EMC Cloudscaling Purchase Is One More Attempt To Stay Relevant

While rumors have been flying that EMC has been trying to execute a merger with fellow computing giant HP, it threw a bit of a curve this week when it bought cloud startup Cloudscaling. Just when you’re thinking EMC might be irrelevant, it makes a move that suggests the company is still forging ahead.

While EMC is at its core a storage company, it owns lots of enterprise pieces and works in such as areas as the cloud, big data, security and content management. Yet a substantial percentage of the company’s market cap derives from its 80 percent ownership stake in VMware. In other words, if EMC joined the parade of companies breaking in two, and it spun off VMware, it would be left a modest sized company.

Cloudscaling is one more attempt to stay current giving it a company that provides an OpenStack infrastructure play, one that is in heavy demand. Much like its partnership with Pivotal and its purchase of Syncplicity a couple of years ago, Cloudscaling gives EMC some cache with IT folks who are looking for something different, something you typically don’t find at a large, established enterprise vendor like EMC.

As Andreessen Horowitz COO Scott Kupor pointed out in a recent blog post, stand-alone companies such as Akamai, Cisco, EMC, Oracle, Microsoft, IBM and HP are showing signs of age with slower organic growth, and these companies are using their cash reserves to buy the pieces they need, rather than developing them in-house. But in a market where the cloud evens the playing field and companies born in the cloud have far greater agility than these larger companies, suddenly being bigger isn’t better anymore and these companies are stuck in a very difficult position.

They can split up as HP, eBay and Symantec have done in recent weeks or they can try and move to the cloud, however clumsily, as all these players are doing.
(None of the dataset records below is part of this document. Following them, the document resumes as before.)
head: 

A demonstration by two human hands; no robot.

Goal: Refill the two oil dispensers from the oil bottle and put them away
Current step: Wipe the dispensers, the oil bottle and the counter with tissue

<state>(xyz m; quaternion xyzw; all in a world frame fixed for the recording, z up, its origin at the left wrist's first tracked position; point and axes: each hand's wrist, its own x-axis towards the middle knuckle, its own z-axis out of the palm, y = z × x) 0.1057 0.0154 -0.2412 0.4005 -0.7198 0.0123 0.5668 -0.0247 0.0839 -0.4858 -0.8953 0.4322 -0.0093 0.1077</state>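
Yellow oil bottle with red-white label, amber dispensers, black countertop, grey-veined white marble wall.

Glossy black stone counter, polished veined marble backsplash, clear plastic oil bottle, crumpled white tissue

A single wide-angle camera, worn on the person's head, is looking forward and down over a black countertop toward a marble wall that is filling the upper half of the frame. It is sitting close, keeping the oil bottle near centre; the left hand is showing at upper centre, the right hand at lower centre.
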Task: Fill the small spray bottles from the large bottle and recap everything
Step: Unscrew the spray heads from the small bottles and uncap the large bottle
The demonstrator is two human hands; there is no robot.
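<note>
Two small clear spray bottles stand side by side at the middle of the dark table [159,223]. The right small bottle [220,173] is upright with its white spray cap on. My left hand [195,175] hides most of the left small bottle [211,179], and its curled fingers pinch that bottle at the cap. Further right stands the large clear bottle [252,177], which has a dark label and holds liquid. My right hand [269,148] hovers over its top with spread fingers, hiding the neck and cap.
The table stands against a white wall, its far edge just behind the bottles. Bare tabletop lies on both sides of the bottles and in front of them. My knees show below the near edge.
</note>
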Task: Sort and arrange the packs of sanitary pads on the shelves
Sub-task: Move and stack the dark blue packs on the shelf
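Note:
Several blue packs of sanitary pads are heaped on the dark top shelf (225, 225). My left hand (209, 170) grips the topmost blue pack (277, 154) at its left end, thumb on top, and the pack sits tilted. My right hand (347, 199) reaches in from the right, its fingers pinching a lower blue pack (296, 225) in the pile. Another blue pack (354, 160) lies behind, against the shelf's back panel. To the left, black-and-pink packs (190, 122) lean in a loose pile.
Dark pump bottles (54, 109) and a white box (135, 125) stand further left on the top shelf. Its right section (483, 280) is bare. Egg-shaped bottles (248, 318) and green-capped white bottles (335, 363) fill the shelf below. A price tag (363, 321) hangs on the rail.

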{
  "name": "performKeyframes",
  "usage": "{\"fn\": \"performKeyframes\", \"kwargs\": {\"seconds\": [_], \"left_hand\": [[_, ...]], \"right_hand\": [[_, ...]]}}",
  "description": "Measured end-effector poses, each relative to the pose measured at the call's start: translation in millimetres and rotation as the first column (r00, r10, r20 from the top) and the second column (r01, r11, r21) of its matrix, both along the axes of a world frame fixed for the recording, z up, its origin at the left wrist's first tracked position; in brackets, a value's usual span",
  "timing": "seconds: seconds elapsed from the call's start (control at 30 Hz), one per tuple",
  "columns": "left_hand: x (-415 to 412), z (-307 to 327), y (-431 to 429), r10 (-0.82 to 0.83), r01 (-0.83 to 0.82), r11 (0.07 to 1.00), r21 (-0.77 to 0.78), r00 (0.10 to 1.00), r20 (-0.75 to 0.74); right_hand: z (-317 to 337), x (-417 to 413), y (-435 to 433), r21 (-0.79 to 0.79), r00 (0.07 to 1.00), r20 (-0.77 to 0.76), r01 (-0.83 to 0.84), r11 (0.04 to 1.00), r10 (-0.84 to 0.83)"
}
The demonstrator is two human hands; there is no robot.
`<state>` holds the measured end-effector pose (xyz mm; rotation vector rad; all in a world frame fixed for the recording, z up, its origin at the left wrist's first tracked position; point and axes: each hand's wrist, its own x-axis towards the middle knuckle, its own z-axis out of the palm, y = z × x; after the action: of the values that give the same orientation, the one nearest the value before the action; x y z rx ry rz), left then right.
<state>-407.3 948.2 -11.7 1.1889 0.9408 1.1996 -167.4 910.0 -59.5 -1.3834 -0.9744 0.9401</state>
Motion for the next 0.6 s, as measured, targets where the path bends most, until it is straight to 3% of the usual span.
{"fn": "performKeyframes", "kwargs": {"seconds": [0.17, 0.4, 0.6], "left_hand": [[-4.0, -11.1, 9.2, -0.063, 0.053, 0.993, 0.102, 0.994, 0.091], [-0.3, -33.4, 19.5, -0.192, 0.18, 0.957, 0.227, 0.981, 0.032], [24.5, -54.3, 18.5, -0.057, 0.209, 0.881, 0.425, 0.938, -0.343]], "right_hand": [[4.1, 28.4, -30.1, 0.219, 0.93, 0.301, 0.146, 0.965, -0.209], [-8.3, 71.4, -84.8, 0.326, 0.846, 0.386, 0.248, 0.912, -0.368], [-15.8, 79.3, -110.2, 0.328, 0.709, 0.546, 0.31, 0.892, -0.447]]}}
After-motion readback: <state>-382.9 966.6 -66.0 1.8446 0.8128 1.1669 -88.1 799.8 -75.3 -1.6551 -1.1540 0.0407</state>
It’s no coincidence that HP, IBM, Oracle and EMC have all turned to OpenStack as a life raft of sorts. They see the game changing and they are trying desperately to find a way to play along.

As Kupor pointed out in his post, this transition will not happen over night because these companies can live on their maintenance contracts for years and years and no large customer, whether it’s the government or a large corporate entity is going to rip and replace over night –but the future is clear for anyone willing to look.

The cloud and digital transformation has become so compelling, it’s impossible to ignore –and their customers are beginning to make the transition. These large companies see it, but they are big and slow and it’s hard to move a company from what you know to something entirely different, and while many are making the move, you have to wonder how many of these companies will be around in their current form by 2020.

I wrote about the Boston startup scene the other day and pointed out several waves of glory days that have come and gone in Massachusetts as whole generations of companies have disappeared that were once the stalwarts of the state economy, whether we are talking Polaroid or the entire mini computer industry including Digital, Wang, Data General, Apollo and Prime. They are all gone now. Could EMC be next?

As I’ve written before, disruption is not a fait accompli. Large companies have come off the mat, but we have also seen tidal waves of disruption wipe out companies that were once industry giants, and the thing about the cloud and digital transformation is it moves so much faster and the change comes so much more suddenly. Companies that can’t move quickly can and will disappear at a startling rate.

EMC could be one of those companies at a crossroads. If it can’t figure out how to become a different company (whatever that is), it may not be around forever, at least as we’ve known it. Buying a company like Cloudscaling is one more move on the chess board and one more attempt to avoid the disruption steamroller.